Vers 8h30, les journalistes étaient peu nombreux, et l'endroit était calme et commandait le respect. Mais au fil de la matinée, de nouvelles équipes s'ajoutaient à celles déjà présentes si bien que vers 11h, il y avait davantage de médias que de membres de la communauté présents. Et dans le brouhaha, certains d'entre eux qui n'avaient pas vu la salle vide se retrouvaient sans le vouloir à l'endroit où certains ont perdu la vie. 
Et les quelques musulmans venus se recueillir se trouvaient immédiatement encerclés et bombardés de questions et de flashs des photographes. Même un livreur de fleurs n'a pu échapper aux questions et répondait tant bien que mal qu'il était simplement un messager. Néanmoins, micros et caméras ont aussi pu être témoins de gestes de solidarité de personnes non musulmanes qui ont tenu à se rendre à la mosquée de Sainte-Foy pour offrir leurs condoléances et parfois même signer un chèque pour venir en aide aux victimes. 
Les portes ont été finalement fermées sur le coup de midi au grand soulagement de Boufeldja Benabdallah.
Plusieurs membres de la communauté musulmane ont été submergés par l'émotion en revenant sur les lieux de la tragédie.
Pourquoi ouvrir?
«Parce que c'est quelque chose de très touchant.

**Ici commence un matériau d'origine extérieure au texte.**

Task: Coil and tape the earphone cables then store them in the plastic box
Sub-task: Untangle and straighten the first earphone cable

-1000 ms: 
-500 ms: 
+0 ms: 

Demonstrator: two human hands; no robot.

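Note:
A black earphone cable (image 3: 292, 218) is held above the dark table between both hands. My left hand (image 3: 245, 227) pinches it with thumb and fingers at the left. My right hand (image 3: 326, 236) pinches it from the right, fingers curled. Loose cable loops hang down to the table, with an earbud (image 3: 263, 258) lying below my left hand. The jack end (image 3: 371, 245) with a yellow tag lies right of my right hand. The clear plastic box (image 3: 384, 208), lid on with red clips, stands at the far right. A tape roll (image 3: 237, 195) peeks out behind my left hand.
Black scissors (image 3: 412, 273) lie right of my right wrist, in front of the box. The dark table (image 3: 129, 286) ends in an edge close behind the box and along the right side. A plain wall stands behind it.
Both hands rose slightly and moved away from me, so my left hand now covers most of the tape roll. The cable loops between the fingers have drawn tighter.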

Ces gens-là, on les a fréquentés tous les jours.» 
Mohamed Dardari
«Ce n'est pas l'horreur que l'on montre, on montre le résultat de cette horreur. J'espère que cet événement va réveiller beaucoup de monde. Et surtout vous, les journalistes, vous avez un grand rôle à jouer là-dessus.» 
Mohamed Labidi, vice-président du CCIQ
«On aime beaucoup partager les bons moments ensemble [avec les Québécois] [...] on a voulu partager notre tragédie avec tout le monde. Je sais qu'il y a beaucoup de monde qui va se poser la question, ils vont nous dire : "Pourquoi vous n'avez pas laissé le monde voir de quoi il s'agit, comment ça s'est passé?" Finalement, on a pris la décision de partager ces moments avec tout le monde [...].»